La quiete è il respiro
tra il tuono e l'eco,
il silenzio che umilia la tempesta,
lo sguardo che fa il tempo
dimenticare come marciare.
Non è inattivo -
ascolta più profondamente delle orecchie,
sembra più vero del tatto,
conosce oltre il pensiero.
Sposta le montagne
facendoli interrogare
la… propria solidità -
finché anche la pietra non ricorda
una volta era cielo.
La quiete non ha secondi fini,
eppure genera rivoluzioni nell'invisibile.
Non spinge -
invita.
Non con rumore,
ma con un silenzio
così completo
che il mondo si china ad ascoltare.
Le montagne si muovono
perché la quiete rivela
non sono mai state montagne -
solo storie indurite
da coloro che hanno troppa fretta per fermarsi.
Nella quiete,
l'impossibile si addolcisce,
l'eterno parla,
e l'anima trova
non è mai stato perso
La quiete sposta le montagne
non con la forza -
ma svelando l'illusione
che la montagna fosse mai separata
dal sé che lo vede.
La quiete è il respiro
tra il tuono e l'eco,
il silenzio che umilia la tempesta,
lo sguardo che fa il tempo
dimenticare come marciare.
Non è inattivo -
ascolta più profondamente delle orecchie,
sembra più vero del tatto,
conosce oltre il pensiero.
Sposta le montagne
facendoli interrogare
la… propria solidità -
finché anche la pietra non ricorda
una volta era cielo.
La quiete non ha secondi fini,
eppure genera rivoluzioni nell'invisibile.
Non spinge -
invita.
Non con rumore,
ma con un silenzio
così completo
che il mondo si china ad ascoltare.
Le montagne si muovono
perché la quiete rivela
non sono mai state montagne -
solo storie indurite
da coloro che hanno troppa fretta per fermarsi.
Nella quiete,
l'impossibile si addolcisce,
l'eterno parla,
e l'anima trova
non è mai stato perso
GS Harper
Stati Uniti
Credenziali
- Lavora su commissione
GS Harper, artista digitale e poeta autodidatta, utilizza il surrealismo e le tecniche digitali per creare mondi separati.

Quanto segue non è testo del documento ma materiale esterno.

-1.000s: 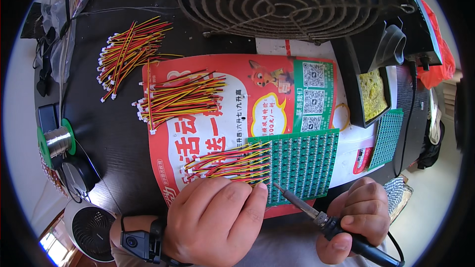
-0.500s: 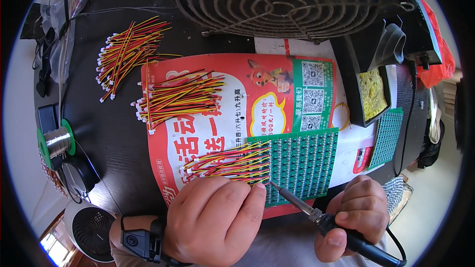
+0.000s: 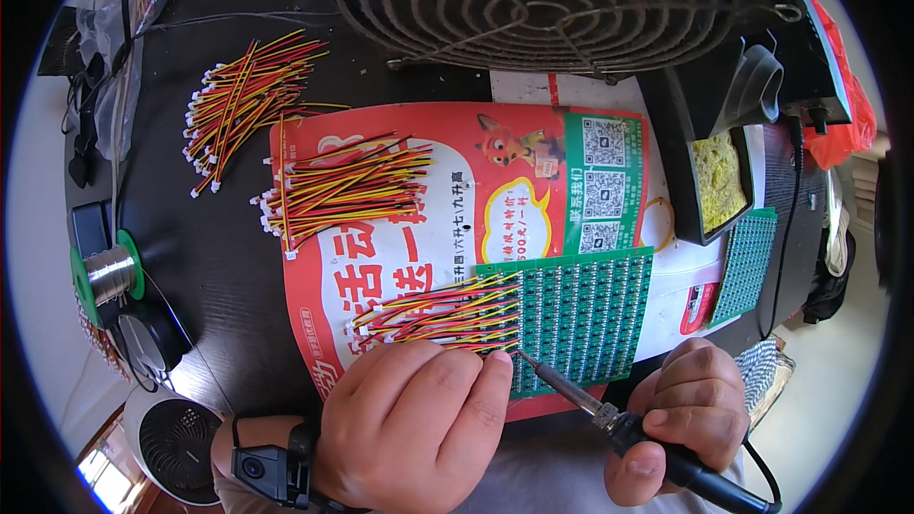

Fonde sapientemente paesaggi, forme e simboli onirici, trasformando frequenze invisibili in immagini tangibili. Le composizioni multidimensionali di Harper, spesso accompagnate dalle sue sentite poesie, irradiano un profondo senso di unità, imbrigliando le verità più profonde della vita. La sua arte trasmette costantemente un percorso di scoperta di sé, unendo arte e anima in una maestosa danza di illuminazione e mistero.